Kalmar Equipment (Australia) Pty Ltd
[2022] FWCA 4002
•16 NOVEMBER 2022
| [2022] FWCA 4002 |
| FAIR WORK COMMISSION |
| DECISION |
Fair Work Act 2009
s.185—Enterprise agreement
Kalmar Equipment (Australia) Pty Ltd
(AG2022/4425)
Kalmar Equipment (Australia) Pty Ltd and Maritime Union of Australia (MUA division of the CFMMEU) Port Botany Facility Enterprise Agreement 2022
| Manufacturing and associated industries | |
| COMMISSIONER LEE | MELBOURNE, 16 NOVEMBER 2022 |
Application for approval of the Kalmar Equipment (Australia) Pty Ltd and Maritime Union of Australia (MUA division of the CFMMEU) Port Botany Facility Enterprise Agreement 2022
An application has been made for approval of an enterprise agreement known as the Kalmar Equipment (Australia) Pty Ltd and Maritime Union of Australia (MUA division of the CFMMEU) Port Botany Facility Enterprise Agreement 2022 (the Agreement). The application was made pursuant to s.185 of the Fair Work Act 2009 (the Act). It has been made by Kalmar Equipment (Australia) Pty Ltd. The Agreement is a single enterprise agreement.
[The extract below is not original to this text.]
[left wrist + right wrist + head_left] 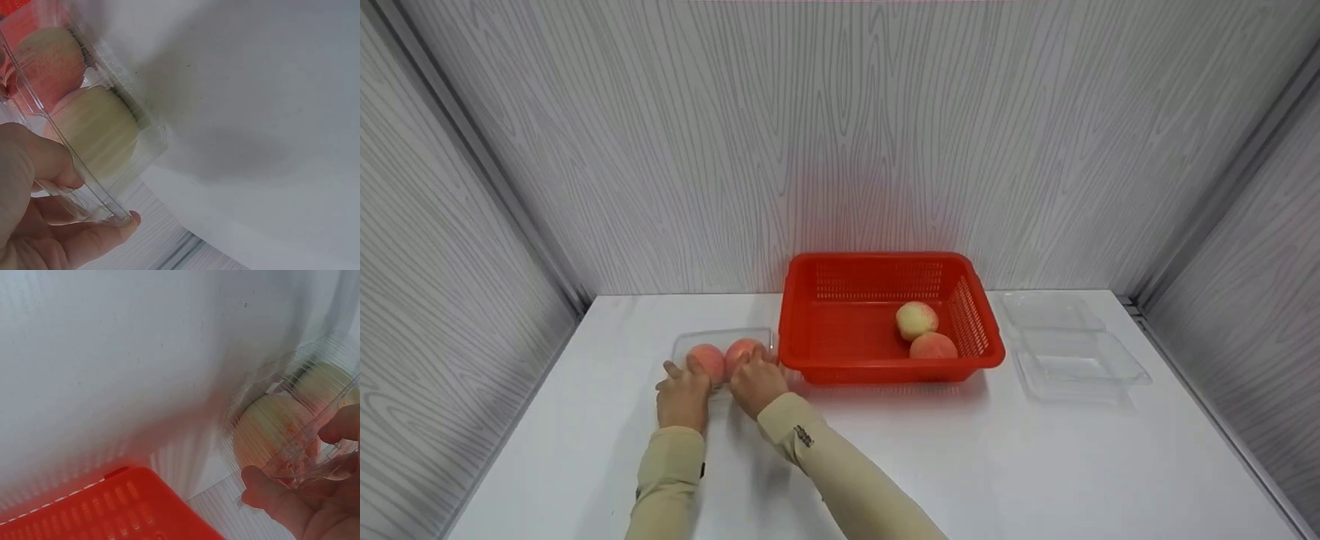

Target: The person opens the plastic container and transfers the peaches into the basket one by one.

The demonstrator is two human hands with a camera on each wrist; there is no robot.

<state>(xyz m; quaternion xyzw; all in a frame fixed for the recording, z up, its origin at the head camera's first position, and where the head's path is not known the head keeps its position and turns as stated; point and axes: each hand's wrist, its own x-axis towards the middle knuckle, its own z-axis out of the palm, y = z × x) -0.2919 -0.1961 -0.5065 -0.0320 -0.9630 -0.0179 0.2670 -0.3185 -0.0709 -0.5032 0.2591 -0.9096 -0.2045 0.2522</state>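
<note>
Hands on both ends of a clear plastic clamshell box [724, 346] at the left of the white tabletop [885, 465], just beside the red perforated plastic basket [885, 315]. Left hand [682, 396] grips the box's near-left edge, thumb on top and fingers [95, 242] curled under the rim, per the left wrist view. Right hand [756, 384] pinches the near-right edge the same way, thumb [275, 495] against the clear wall. Two-sided grip likely keeps the flimsy box steady and its lid down. Inside the box: two pink-and-cream peaches [725, 358] side by side, touching, filling the box so they cannot roll. Basket holds two more round peaches [924, 332], against its right wall, touching each other. Stack of empty clear plastic trays [1069, 352] sits right of the basket, well apart from the hands. Beige sleeves [810, 442] cover both forearms.
</note>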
I am satisfied that each of the requirements of ss.186, 187 and 188 as are relevant to this application for approval have been met.
The Construction, Forestry, Maritime, Mining and Energy Union being a bargaining representative for the Agreement, has given notice under s.183 of the Act that it wants the Agreement to cover it. In accordance with s.201(2) I note that the Agreement covers the organisation.
I observe that the following provisions are likely to be inconsistent with the National Employment Standards (NES):
· Clause 46.6.1 – Personal Leave.
· Clause 54.2.2 – Termination of Employment.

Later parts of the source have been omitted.